• _WORK REQUIRED_: Restate the opening lines of the material below word for word, stopping after the line that contains "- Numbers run".

• _PROVIDED DATA_:
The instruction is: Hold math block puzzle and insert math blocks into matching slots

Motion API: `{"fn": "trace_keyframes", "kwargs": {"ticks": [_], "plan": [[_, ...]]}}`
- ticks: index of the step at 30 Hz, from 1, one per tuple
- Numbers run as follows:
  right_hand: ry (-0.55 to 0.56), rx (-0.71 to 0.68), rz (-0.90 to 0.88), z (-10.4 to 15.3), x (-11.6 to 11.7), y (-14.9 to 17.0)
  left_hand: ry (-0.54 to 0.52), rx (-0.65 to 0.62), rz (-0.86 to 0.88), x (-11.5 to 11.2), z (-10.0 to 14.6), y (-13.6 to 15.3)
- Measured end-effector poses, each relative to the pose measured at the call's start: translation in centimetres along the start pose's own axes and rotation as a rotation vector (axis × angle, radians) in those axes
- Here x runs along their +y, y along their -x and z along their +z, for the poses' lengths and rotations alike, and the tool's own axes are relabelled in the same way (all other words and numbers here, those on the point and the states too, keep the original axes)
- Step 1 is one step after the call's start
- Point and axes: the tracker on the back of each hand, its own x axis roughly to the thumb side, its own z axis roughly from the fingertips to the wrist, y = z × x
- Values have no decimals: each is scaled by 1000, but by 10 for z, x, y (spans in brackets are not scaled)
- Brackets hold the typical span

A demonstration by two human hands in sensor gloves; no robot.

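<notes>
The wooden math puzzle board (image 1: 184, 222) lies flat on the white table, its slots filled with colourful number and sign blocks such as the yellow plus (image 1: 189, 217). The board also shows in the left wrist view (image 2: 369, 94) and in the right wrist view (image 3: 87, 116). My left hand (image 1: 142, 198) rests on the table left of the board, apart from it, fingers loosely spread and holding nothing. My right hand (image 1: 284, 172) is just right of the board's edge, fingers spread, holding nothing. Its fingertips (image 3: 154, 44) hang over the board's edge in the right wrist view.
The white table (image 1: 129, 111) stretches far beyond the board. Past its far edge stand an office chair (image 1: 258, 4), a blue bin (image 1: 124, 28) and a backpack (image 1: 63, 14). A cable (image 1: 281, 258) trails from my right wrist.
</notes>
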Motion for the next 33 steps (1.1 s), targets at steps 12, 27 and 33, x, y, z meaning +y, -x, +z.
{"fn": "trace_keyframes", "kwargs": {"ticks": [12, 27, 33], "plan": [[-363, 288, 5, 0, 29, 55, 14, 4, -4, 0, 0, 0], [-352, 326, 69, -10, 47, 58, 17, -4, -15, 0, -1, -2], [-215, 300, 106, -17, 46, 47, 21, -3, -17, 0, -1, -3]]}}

• _RESPONSE_:
The instruction is: Hold math block puzzle and insert math blocks into matching slots

Motion API: `{"fn": "trace_keyframes", "kwargs": {"ticks": [_], "plan": [[_, ...]]}}`
- ticks: index of the step at 30 Hz, from 1, one per tuple
- Numbers run as follows:

This exercise calls for no further output.